S Analysis of Brunswick 1 OPRM noise data has confirmed the presence of coherent periodic noise that could impact OPRM performance. Although the analysis was performed at rated power where the OPRM is not armed, this noise has been observed to occur in other power-flow regions where the OPRM is armed. Results similar to those described in this report were also obtained when data taken in the OPRM aimed region at 60% power, during a Brunswick 2 power-down operation on 6/25/04, was analyzed. Consequently, the conclusions of the analysis shown in this report are applicable to evaluate the general impact of the observed coherent reactor noise on OPRM performance. Following are the main conclusions:

1. There is a coherent -1 Hz periodic noise that affects multiple LPRMs synchronously for times lasting up to approximately 6 seconds in this data set. The LPRMs individually (and collectively through the OPRM) oscillate coherently at a frequency of about 1 Hz. This makes all the OPRM cells in all channels register high counts in excess of the setpoint at about the same time, causing a high-count trip. The current standard DSS-CD design also includes an amplitude discriminator, so with that feature OPRM would scram only if in addition to the high count trip, the oscillation amplitude exceeded the 3% amplitude setpoint.
2. The decay ratio at rated power was estimated to be 0.2, so the reactor is in a very stable state.
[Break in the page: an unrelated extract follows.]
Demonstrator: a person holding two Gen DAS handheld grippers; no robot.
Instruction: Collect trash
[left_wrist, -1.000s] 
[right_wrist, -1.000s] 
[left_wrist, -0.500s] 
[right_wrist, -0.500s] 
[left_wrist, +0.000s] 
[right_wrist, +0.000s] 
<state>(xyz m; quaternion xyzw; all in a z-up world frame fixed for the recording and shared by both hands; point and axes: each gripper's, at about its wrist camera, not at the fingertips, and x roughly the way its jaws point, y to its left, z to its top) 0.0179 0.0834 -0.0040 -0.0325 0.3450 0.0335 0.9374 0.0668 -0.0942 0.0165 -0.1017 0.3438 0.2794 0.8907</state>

Moreover, no growth of oscillations was observed. So the simultaneous high counts in all cells are a measure of periodic coherent noise oscillations and not an indication of reactor thermal-hydraulic instability. If the coherent noise phenomenon occurs during a real thermal hydraulic instability event when the OPRM is armed, it would tend to cause reactor scram before instability conditions are reached. This would be an operational conceni, but would be conservative from the plant safety point of view.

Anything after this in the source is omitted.